We’re taught that being busy is a good thing. We’re always occupied, on the go, and one step ahead. But this nonstop sort of lifestyle, in which we have no time for anything but our obligations, can take a serious toll on our wellbeing. Our modern world makes it nearly impossible for us not to feel stressed: between deadlines, bills, traffic, and debt, we can easily fall sick and stagnant. We would all like to break out of cycles and progress toward our goals, but we can’t do so until we’ve sorted out our emotions and ensured our minds are at peace.

Stress goes beyond our “fight or flight” mechanism, the automatic response to a perceived threat. It can cause us to enter something called freeze mode, a state in which we find it nearly impossible to take any action. Think of a deer in headlights: the animal senses oncoming danger yet it remains rooted to the spot. In terms of daily life, freeze mode can translate into avoiding tasks because they seem overwhelming, not being able to make decisions, and experiencing an overall sense of dread. Even small actions like not wanting to partake in social activities, feeling a sense of heaviness in certain parts of the body, and finding that we can’t stop scrolling on social media can indicate freeze mode.

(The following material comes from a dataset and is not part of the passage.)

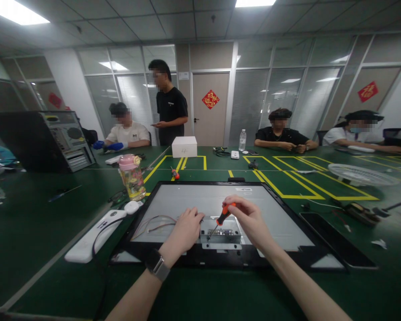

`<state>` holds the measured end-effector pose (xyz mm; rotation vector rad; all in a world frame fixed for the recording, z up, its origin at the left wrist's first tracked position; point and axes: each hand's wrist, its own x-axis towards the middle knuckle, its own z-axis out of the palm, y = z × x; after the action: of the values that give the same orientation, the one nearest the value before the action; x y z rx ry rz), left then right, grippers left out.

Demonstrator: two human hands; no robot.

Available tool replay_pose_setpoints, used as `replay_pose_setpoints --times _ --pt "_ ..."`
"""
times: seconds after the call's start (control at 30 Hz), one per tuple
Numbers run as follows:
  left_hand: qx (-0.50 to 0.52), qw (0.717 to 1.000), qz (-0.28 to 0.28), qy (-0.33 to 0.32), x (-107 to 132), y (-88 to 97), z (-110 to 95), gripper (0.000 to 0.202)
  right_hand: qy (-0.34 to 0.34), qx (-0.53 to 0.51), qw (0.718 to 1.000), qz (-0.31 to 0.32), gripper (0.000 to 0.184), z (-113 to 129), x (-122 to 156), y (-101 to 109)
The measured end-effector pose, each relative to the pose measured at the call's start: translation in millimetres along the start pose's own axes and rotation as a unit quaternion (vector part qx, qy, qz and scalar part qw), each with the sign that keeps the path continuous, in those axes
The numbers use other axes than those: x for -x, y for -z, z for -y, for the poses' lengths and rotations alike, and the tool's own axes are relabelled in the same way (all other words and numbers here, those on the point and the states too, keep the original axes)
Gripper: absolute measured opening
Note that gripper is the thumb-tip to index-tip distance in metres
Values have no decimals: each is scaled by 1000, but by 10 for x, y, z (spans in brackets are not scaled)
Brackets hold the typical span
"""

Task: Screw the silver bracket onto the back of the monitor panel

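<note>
A flat display panel (277, 214) with a grey back and black frame lies in front of me. Near its front edge sits a metal bracket (220, 240) with a small circuit board in it. Pinched in my right hand (250, 218) is an orange-and-black screwdriver (224, 214), tilted, its tip down at the bracket's left end. My left hand (185, 229), a watch on its wrist, has its fingers curled against the bracket's upper left side; the fingertips are partly hidden. Thin wires (153, 220) lie on the panel left of that hand.
Left of the panel are a white device (95, 234) with a black cable and a pink-lidded bottle (132, 178). A black slab (337, 238) lies to the right. Farther back stand a white box (184, 147) and a computer case (43, 140). Several people are around the table.
</note>
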<state>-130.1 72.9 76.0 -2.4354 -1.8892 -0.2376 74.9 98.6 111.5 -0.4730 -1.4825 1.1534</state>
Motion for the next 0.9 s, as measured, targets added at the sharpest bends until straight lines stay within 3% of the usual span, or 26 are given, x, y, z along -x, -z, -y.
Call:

Here are five actions to break out of freeze mode and redefine your lifestyle to reduce stress once and for all:

Put things in perspective. A large part of managing stress involves realizing what is in and out of your control. Stress robs you of your personal power and the influence you have over your circumstances. If there is nothing you can realistically do to resolve or improve the outcome of something, then there is no use in worrying about it. Put it out of your mind and put your energy into better things. Elevating your perspective endows you with the wisdom of detachment so that you let go of situations that impede you. One of the keys to detachment is to train your brain to think less and less about aspects that stress you. When you find yourself creating hurtful or disadvantageous stories in your mind, stop and refocus. Doing so will allow you to reach a healthy emotional flux in time. If you shift your focus, you can shift the outcome. And the less you worry about it, the more likely it is to be resolved.

Mitigate thoughts and emotions. We may not have control over everything, but one thing we absolutely can control are our thoughts and emotions—the ways in which we react to what happens to us. The reason we must learn to mitigate thoughts and emotions is not only to lower stress, but to reduce its harmful effects on our health. Negative feelings translate into health problems, especially in time. Stress lowers the immune system, impairs the digestive system, and triggers inflammation, not to mention that it induces anxiety and depression and makes us say and do things we don’t mean. Only when we acknowledge the devastating effects it has on our minds and bodies can we take the right actions to combat stress. Learning to accept, process, and ultimately control emotions will grant you not only inner peace, but physical and mental wellness.

Spend sacred time. Instead of endlessly fussing over something, participate in a more productive activity: move your body, buy yourself something nice, cook dinner for yourself, mingle with new people, learn a new art, and so on. Walk outside at least a few times a week by yourself, absorbing the scenery around you. Practicing your favorite hobby engages your mind and body in an enjoyable activity. Take up a craft that you love and that requires your attention. Do one thing that redirects your attention and fulfills you each day. It is equally valuable to devote time and effort to the things you want to do, not just the things you have to do.

Keep past, present, and future in order. Putting past, present, and future in their proper places can help you reduce anxiety about what’s to come and appreciate what is right now. Living outside of time disempowers you, while living in the now endows you with strength. When you relinquish unrealistic expectations, you start to live in the present and make the best of whatever situation you’re faced with at the moment. You harness the full might of your power and resources that are within your reach. When you find your thoughts drifting to what could’ve been or what might be, stop them and return to the present. Center yourself by taking several deep breaths and becoming aware of your surroundings: what do you smell, feel, hear, taste, and see? Take note of the date and time—you exist here and now. Developing a healthy relationship with the notion of time destresses you.

Rethink your routine. Sometimes all it takes to reduce stress is a little bit of re-thinking. If your routine is creating stress, strategize how you can avoid certain situations or encounters. Declutter your environment and energy field, freeing yourself from toxic people and detrimental habits. Give yourself a break and reduce the number of activities you have to do each day. If you see that you have extra time, you can add more tasks. Prioritizing your activities from what’s most to least important will help keep you organized. Be a bit more realistic with your time: don’t cram things or think you can do everything in an hour. Things usually take longer than we plan, so give yourself some extra room. Practice the principle of quality over quantity; you don’t have to get everything done in one day. Rather, concentrate on doing things the right way.

Stress is an inevitable part of life, but we shouldn’t allow it to dominate our lives. Practice these actions each day to bust stress and boost serenity.